Like the other governments that have imposed such crackdowns, the Chinese government claimed its foreign organizations “management” law was an effort to protect friendly organizations while curbing political or religious activities that damage China’s “national interests” or “ethnic unity.” In the context of President Xi Jinping’s continuing efforts to tighten control over Chinese society and suppress criticism of Communist Party rule, that could mean just about anything that is not state approved or state sponsored.

Exactly how the police will wield power under this law will become known when it goes into effect. But the intent is already clear: to create a legalistic tool to intimidate foreign organizations or shut them down. Many are likely to simply quit China and cancel grants to domestic civic organizations, cutting important health, education and human rights programs.  (NGO’s are not interested in  helping the poor and underprivileged  They are only interested in promoting the GLOBAL AGENDA)

The Obama administration was quick to criticize the law, (naturally, NGO’s are a major force in his efforts to CHANGE the World) arguing that it would reduce contacts between Americans and Chinese. Many countries will doubtlessly stay silent.

India, Egypt, Hungary and dozens of other countries have either passed or proposed similar laws in recent years to curtail the activities of nongovernmental groups.
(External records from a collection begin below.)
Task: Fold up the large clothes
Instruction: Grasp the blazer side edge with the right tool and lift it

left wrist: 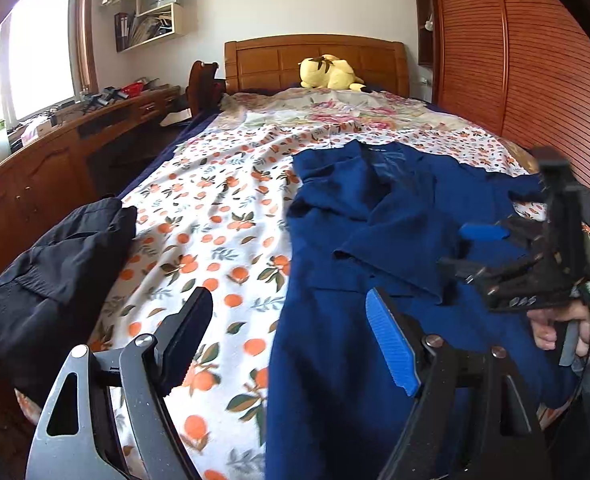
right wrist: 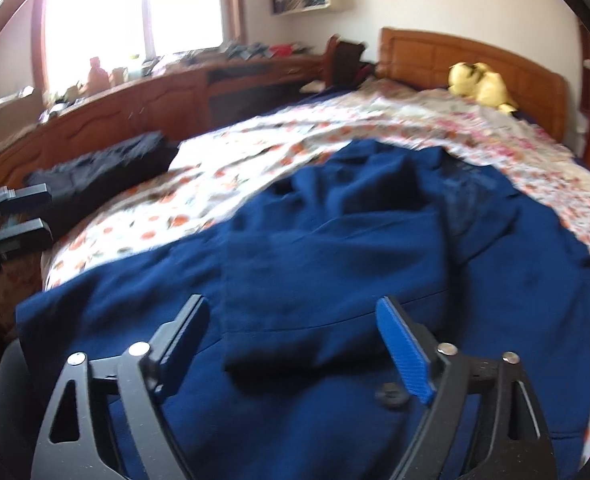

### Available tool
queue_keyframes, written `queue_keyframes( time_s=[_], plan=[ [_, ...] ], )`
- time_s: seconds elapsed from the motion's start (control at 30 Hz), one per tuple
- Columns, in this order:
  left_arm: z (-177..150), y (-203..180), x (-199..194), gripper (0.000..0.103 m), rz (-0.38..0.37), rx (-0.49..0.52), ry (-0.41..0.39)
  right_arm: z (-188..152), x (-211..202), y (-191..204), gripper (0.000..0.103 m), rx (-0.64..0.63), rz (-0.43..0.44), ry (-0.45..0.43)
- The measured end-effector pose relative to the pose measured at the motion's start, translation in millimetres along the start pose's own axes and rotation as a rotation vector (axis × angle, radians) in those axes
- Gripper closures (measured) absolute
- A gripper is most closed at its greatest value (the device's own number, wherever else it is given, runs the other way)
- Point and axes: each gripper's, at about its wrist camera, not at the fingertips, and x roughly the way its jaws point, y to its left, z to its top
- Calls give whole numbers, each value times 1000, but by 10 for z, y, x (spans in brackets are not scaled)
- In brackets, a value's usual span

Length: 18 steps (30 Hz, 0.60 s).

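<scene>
A large dark blue coat (left wrist: 359, 264) lies spread on the bed, collar toward the headboard, with one sleeve folded across its front. It fills the middle of the right wrist view (right wrist: 327, 248). My left gripper (left wrist: 291, 320) is open and empty, above the coat's left edge and the bedsheet. My right gripper (right wrist: 293, 328) is open and empty, just above the coat's lower front. It also shows in the left wrist view (left wrist: 475, 248), over the coat's right side. The left gripper shows at the left edge of the right wrist view (right wrist: 19, 216).
The bed has an orange-patterned sheet (left wrist: 215, 216). A black garment (left wrist: 51, 272) lies on the bed's left edge. A yellow plush toy (left wrist: 329, 74) sits by the wooden headboard (left wrist: 315, 56). A wooden desk (left wrist: 55, 148) runs along the left; a slatted wardrobe (left wrist: 535, 72) stands on the right.
</scene>
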Motion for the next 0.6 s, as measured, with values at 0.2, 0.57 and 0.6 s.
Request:
queue_keyframes(
  time_s=[0.2,0.57,0.6],
  plan=[
    [-31,69,-62,23,-3,-11,-11,-26,375,148,52,-92,17,150],
    [-5,-80,-16,23,-66,1,-24,56,43,-114,96,-24,-10,32],
    [11,-112,-11,23,-73,8,-25,66,-51,-156,96,-10,-18,12]
  ],
)
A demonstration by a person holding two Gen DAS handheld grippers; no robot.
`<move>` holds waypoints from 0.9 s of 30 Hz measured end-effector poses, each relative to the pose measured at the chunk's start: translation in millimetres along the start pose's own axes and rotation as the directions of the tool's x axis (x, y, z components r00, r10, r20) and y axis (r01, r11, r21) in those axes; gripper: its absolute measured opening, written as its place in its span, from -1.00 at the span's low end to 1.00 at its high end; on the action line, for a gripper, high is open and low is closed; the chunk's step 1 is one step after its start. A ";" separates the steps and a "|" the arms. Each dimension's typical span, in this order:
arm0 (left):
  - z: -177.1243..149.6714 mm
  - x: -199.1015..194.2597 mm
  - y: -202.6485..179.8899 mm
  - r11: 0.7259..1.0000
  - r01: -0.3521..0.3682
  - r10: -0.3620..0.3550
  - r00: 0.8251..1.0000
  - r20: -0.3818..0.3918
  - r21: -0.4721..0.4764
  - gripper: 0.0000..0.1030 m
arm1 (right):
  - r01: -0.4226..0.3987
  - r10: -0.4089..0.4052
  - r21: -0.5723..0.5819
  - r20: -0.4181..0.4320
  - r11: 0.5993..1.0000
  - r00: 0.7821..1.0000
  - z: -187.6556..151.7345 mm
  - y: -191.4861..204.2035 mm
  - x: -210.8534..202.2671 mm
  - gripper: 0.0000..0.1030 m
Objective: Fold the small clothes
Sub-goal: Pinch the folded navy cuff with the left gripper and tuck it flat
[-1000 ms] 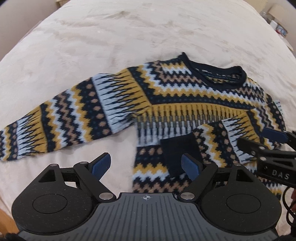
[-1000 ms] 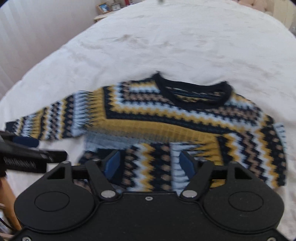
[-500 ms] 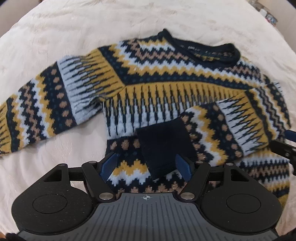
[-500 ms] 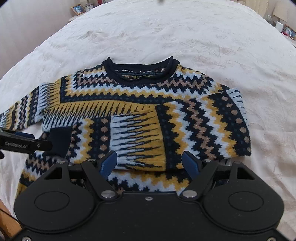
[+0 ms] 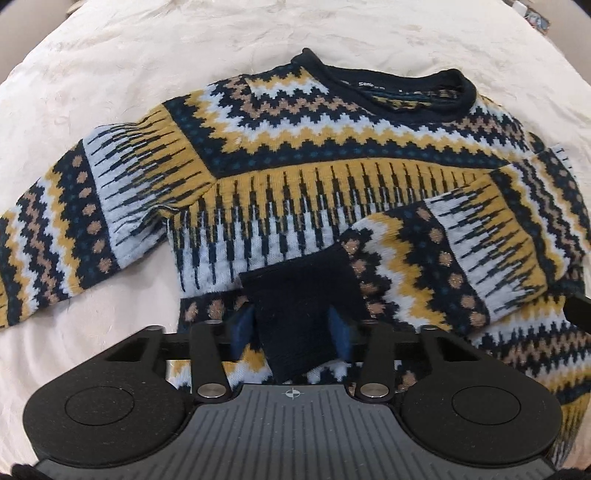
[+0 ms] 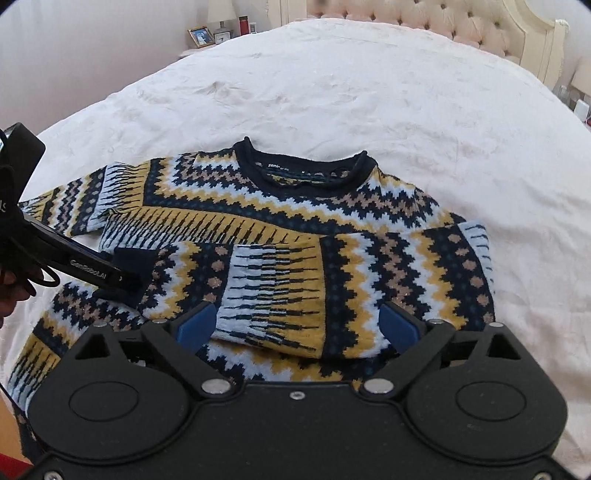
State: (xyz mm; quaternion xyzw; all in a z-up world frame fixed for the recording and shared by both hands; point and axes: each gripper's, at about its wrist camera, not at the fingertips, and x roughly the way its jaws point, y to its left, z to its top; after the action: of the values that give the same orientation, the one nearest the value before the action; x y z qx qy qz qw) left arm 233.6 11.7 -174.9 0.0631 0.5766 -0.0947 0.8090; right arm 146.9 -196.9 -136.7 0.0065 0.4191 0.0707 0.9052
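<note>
- My right gripper [image 6: 297, 326] hangs over the sweater [image 6: 303, 229], jaws just spread wide, blue pads clear of the folded sleeve [image 6: 332, 288] between them.
- My left gripper [image 6: 125, 271] sits at the dark cuff [image 6: 135, 258].
- White bedspread [image 6: 332, 92] beneath.

I am looking down at a sweater [image 6: 295, 221] lying flat on the bed [image 6: 369, 92], its collar [image 6: 306, 168] pointing toward the headboard [image 6: 424, 26]. One sleeve is lying folded across the body, its cuff [image 5: 299, 295] sitting between the left gripper's [image 5: 291, 328] pads; the other sleeve [image 5: 55, 229] is stretching out sideways onto the bedspread. The right gripper [image 6: 295, 325] is hanging over the folded sleeve's near edge. A nightstand [image 6: 207, 40] is standing beyond the bed's far left corner.
</note>
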 end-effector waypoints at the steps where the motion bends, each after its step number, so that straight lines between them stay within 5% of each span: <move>1: -0.3 -0.7 -1.5 1.000 -0.003 0.003 1.000 0.005 0.005 -0.35 | 0.001 -0.001 0.007 -0.003 1.000 1.000 -0.8 -0.8 0.2 0.86; 5: -2.4 -8.9 -0.4 0.999 -0.042 0.041 0.999 0.031 0.007 -0.82 | -0.002 0.003 0.037 -0.020 0.999 1.000 -3.2 -4.5 0.7 0.86; 12: 8.2 -60.2 21.0 0.995 -0.033 0.049 0.985 0.166 -0.098 -1.00 | 0.015 -0.011 0.097 -0.046 0.995 0.999 -7.0 -12.7 2.1 0.86; 18: 19.1 -70.1 57.2 0.977 -0.105 0.141 0.971 0.193 -0.184 -1.00 | 0.043 -0.034 0.165 -0.059 0.985 0.998 -7.6 -27.4 3.8 0.86; 24: 21.0 -48.8 62.3 0.981 0.049 -0.028 0.993 0.117 -0.187 -0.85 | 0.076 -0.057 0.240 -0.085 0.968 0.995 -6.7 -47.4 9.3 0.86; 26: 17.9 -41.6 49.8 0.987 0.056 -0.043 0.995 0.090 -0.148 -0.45 | 0.080 -0.061 0.244 -0.086 0.966 0.994 -6.2 -51.0 10.3 0.86; 27: 16.0 -38.3 44.4 0.990 0.055 -0.045 0.996 0.080 -0.132 -0.41 | 0.082 -0.062 0.244 -0.089 0.966 0.994 -6.3 -52.0 10.7 0.86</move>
State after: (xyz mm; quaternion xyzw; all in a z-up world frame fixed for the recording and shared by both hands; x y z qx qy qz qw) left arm 246.2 54.7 -133.8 -0.0096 0.5516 -0.0782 0.8303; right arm 155.3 -247.2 -152.6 0.1014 0.4607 -0.0150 0.8816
There are various reasons for the rise in these laws, experts say, including resentment of Western ideas and influence among developing and post-Communist countries, since many major international groups are based in Western democracies, and a fear among less-than-democratic regimes of the power of independent organizations to fuel opposition to their rule.

The nations who have been leading the fight against NGO’s are the very nations they claim to exist to help!  Don’t you find that revealing??  These people have given them long enough to have discovered their true purpose.  NGO’s undermine local and NATION Sovereignty.  They work to enforce the Globalist Agenda.  We here in the USA should wise up and follow their lead.  PUT N END TO NGO’s and all the others who are working to undermine our Nation Sovereignty and destroy our rights to self governance.